Defining who’s ‘nuisance’ in the electoral process


The election season is very much far away as the country just concluded one a few months ago. But judging from a ruling that the Supreme Court (SC) had released on Sept. 10, 2022, talk about the next election is in the air as a game-changing “definition” will be part of it, and probably the next election cycles after that.

That “definition” is what a nuisance candidate is. From what was gathered from the SC’s statement, it means that candidates who are unknown, or are unaffiliated, will not be considered as nuisance candidates. This will change the way the Commission on Elections (Comelec) evaluates future candidates who they may perceive are not household names or do not have the political machinery to run a national campaign.

In a 20-page decision penned by Justice Amy C. Lazaro-Javier, the SC en banc partly granted the “Petition for Certiorari” filed by Norman Cordero Marquez assailing the Resolution of Comelec, which declared Marquez a nuisance candidate and canceled his Certificate of Candidacy (COC) as senator for the May 9, 2022 National and Local Elections. Marquez’s prayer for the inclusion of his name in the official ballots, however, was “declared moot with the conclusion of the 2022 Elections and the proclamation of the senators-elect.”

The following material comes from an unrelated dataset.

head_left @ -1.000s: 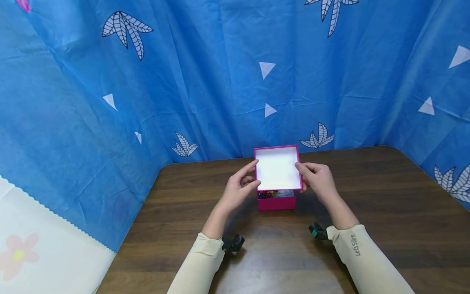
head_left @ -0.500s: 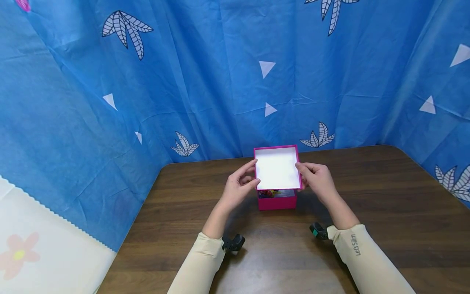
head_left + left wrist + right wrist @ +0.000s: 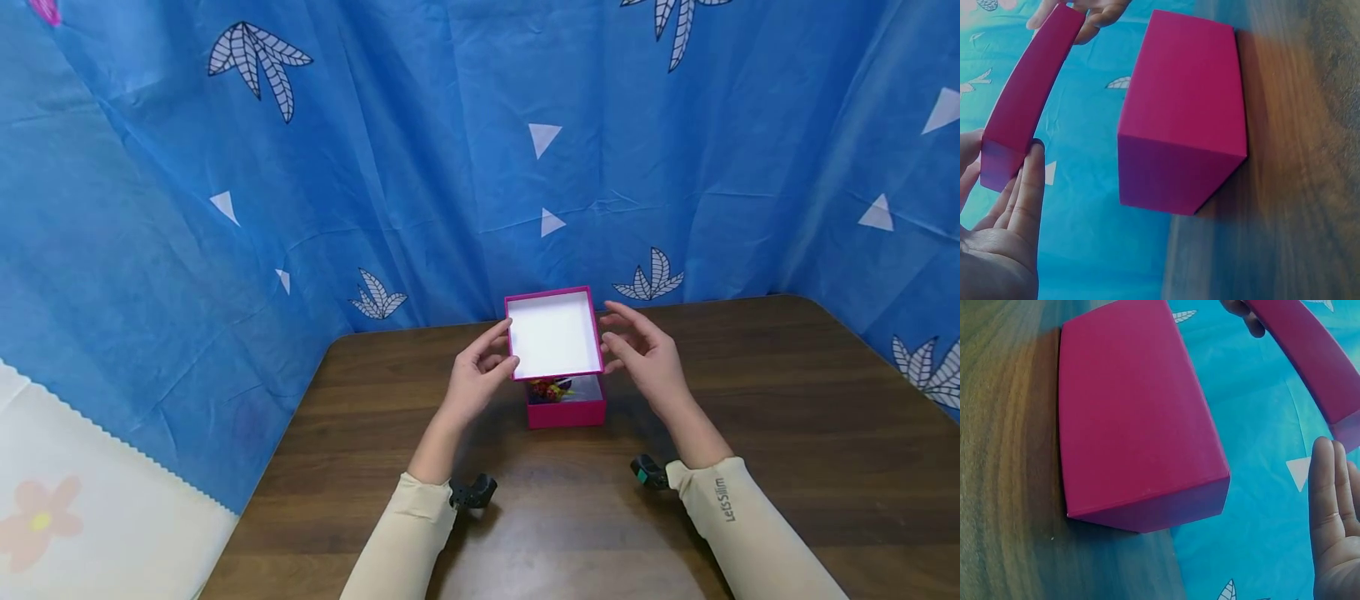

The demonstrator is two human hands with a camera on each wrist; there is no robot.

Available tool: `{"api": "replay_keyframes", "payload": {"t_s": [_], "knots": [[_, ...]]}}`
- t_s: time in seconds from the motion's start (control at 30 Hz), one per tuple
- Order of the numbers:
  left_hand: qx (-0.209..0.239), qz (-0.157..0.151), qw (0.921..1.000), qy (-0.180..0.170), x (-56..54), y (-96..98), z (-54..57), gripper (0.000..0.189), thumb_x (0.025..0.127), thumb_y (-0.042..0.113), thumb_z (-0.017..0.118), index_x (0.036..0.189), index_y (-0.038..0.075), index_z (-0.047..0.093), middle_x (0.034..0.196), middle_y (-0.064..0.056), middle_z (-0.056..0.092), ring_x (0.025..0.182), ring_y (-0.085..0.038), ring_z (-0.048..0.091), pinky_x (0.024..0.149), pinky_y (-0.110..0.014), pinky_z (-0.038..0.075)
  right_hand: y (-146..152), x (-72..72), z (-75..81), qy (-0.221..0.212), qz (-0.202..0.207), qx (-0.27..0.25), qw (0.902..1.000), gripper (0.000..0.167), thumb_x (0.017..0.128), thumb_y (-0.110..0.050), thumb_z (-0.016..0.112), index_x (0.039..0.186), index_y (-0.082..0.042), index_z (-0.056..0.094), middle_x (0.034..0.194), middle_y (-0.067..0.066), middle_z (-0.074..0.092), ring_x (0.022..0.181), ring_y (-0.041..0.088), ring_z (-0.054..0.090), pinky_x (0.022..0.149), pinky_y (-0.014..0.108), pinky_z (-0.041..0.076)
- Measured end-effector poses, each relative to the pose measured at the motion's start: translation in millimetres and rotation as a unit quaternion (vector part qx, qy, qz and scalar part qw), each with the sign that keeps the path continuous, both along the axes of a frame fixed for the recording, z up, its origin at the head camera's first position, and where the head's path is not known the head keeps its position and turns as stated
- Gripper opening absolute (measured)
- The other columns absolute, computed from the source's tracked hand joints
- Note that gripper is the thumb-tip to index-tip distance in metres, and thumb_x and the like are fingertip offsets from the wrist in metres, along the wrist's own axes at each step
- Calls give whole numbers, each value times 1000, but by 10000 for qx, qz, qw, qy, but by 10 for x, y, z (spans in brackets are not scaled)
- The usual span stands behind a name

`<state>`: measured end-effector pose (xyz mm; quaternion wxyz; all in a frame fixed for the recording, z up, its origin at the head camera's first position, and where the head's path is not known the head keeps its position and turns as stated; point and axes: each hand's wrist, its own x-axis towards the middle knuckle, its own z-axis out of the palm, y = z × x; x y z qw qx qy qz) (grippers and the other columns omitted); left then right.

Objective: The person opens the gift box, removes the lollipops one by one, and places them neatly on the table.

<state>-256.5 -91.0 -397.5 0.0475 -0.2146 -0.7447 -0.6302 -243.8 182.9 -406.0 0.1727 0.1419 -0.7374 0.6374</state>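
My left hand [image 3: 474, 379] grips the left edge of a pink square box lid [image 3: 555, 333], its white inside turned toward the head camera. The lid is tilted above and behind the pink box [image 3: 567, 414], well apart from it in the left wrist view. My right hand [image 3: 645, 354] is beside the lid's right edge, thumb and fingers spread. In the right wrist view its straight fingers [image 3: 1329, 494] point up just below the lid's corner [image 3: 1347, 428]. Inside the box lies a red and yellow bundle [image 3: 551, 389], partly hidden by the lid.
The box stands on a dark wooden table [image 3: 555, 517]. Behind the table's far edge hangs a blue curtain [image 3: 450, 167] with white leaves and triangles. A pale flowered cloth [image 3: 82, 492] is at the left. A black wrist camera [image 3: 474, 492] sits below my left hand.
The lid has shifted left and slightly up with my left hand. My right hand has let go of its right edge, fingers spreading. More of the box's inside shows; the box stays put.
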Motion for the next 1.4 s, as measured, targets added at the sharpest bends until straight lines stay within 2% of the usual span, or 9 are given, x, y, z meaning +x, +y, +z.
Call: {"api": "replay_keyframes", "payload": {"t_s": [0.17,0.37,0.57,0.73,0.83,0.97,1.1,1.27,1.4], "knots": [[-63,42,9999,-115,-15,-47,31,55,94,5,67,146,10,51,135,-24,60,99,-36,66,76,-16,57,-33,16,-3,4,69,186,9998,50,97,-22,66,145,-20,54,139,11,54,91,11,67,65,27,61],[-65,156,9996,-206,-27,-84,34,51,94,12,69,143,18,56,132,-18,63,93,-22,69,77,-20,59,-75,6,-24,108,41,431,9990,48,95,-20,69,141,-19,58,140,9,55,87,14,67,66,24,60],[-39,297,9994,-166,-62,-132,39,45,95,17,69,139,20,60,125,-17,66,99,-27,71,80,-31,62,-141,0,-31,263,-15,633,9976,49,94,-17,70,141,-20,59,140,8,57,88,4,65,70,21,59],[-271,562,9976,-312,-30,-256,127,42,97,22,66,139,21,60,126,-18,65,107,-33,70,87,-39,61,-322,19,-11,299,85,705,9970,52,93,-14,71,143,-17,56,142,10,55,92,2,63,72,18,58],[-377,778,9956,-353,-41,-337,145,44,98,25,65,141,25,58,125,-17,65,105,-31,69,87,-36,61,-417,-13,-38,278,167,776,9965,55,93,-16,72,145,-19,54,143,8,53,95,7,65,73,18,57],[-361,1087,9931,-250,-93,-429,123,47,98,26,65,143,30,55,120,-16,67,96,-26,67,79,-27,61,-511,-62,-51,105,355,893,9953,62,91,-19,74,148,-22,50,147,7,49,101,20,66,78,16,56],[-294,1294,9902,-438,-103,-520,149,44,98,29,65,141,31,58,119,-15,67,96,-25,63,79,-25,59,-610,-63,-19,-74,672,965,9930,71,88,-17,77,151,-23,45,152,8,42,109,29,64,81,16,56],[-108,1486,9861,-732,-106,-624,182,39,98,33,65,136,30,63,126,-11,66,102,-24,61,84,-28,60,-740,-48,0,-95,921,1306,9871,84,83,-16,81,155,-19,37,154,13,36,113,32,61,77,18,57],[42,1571,9839,-856,-107,-685,198,38,98,32,65,135,27,64,128,-11,65,105,-25,61,86,-30,60,-847,-38,0,-57,859,1557,9840,89,81,-15,83,156,-15,35,153,16,35,109,32,62,73,18,56]]}}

In a statement released by the SC, it said that “unpopularity and non-membership in a political party are not sufficient grounds to declare one a nuisance candidate.” “Declaring one a nuisance candidate simply because he or she is not known to the entire country reduces the electoral process — a sacred instrument of democracy — to a mere popularity contest. The matter of the candidate being known (or unknown) should not be taken against the candidate but is best left to the electorate.”

The SC’s statement further stressed that “nuisance candidates, as an evil to be remedied, do not justify the adoption of measures which would consequently bar seemingly unpopular candidates from running for office.” It also reminded the Comelec that any measure designed to weed out nuisance candidates should “not be arbitrary and oppressive, and should not contravene the Republican system ordained in our Constitution.”

The High Court added that a candidate is considered to have “bona fide intent to run when he or she can demonstrate seriousness in running for office. Neither the law nor the election rules impose membership in a political party as a requirement on persons intending to run for public office.”

We also agree with the SC in urging the Comelec to adopt a “practicable plan or timeline” to ensure that all cases, which may result in the inclusion or exclusion of a candidate, are “resolved at the earliest possible time.”

With this new definition that will change the landscape of upcoming elections, the Comelec should learn from the intricacies and implications of the Marquez case. This early, the poll body must already start setting the parameters on what truly defines a legitimate candidate. It should also consider the fact that the Constitution only provides a bare minimum of qualification so it has to tread carefully so as not to impede on the rights of Filipinos who may have the least in name recall, but have the most in fervor to serve the nation.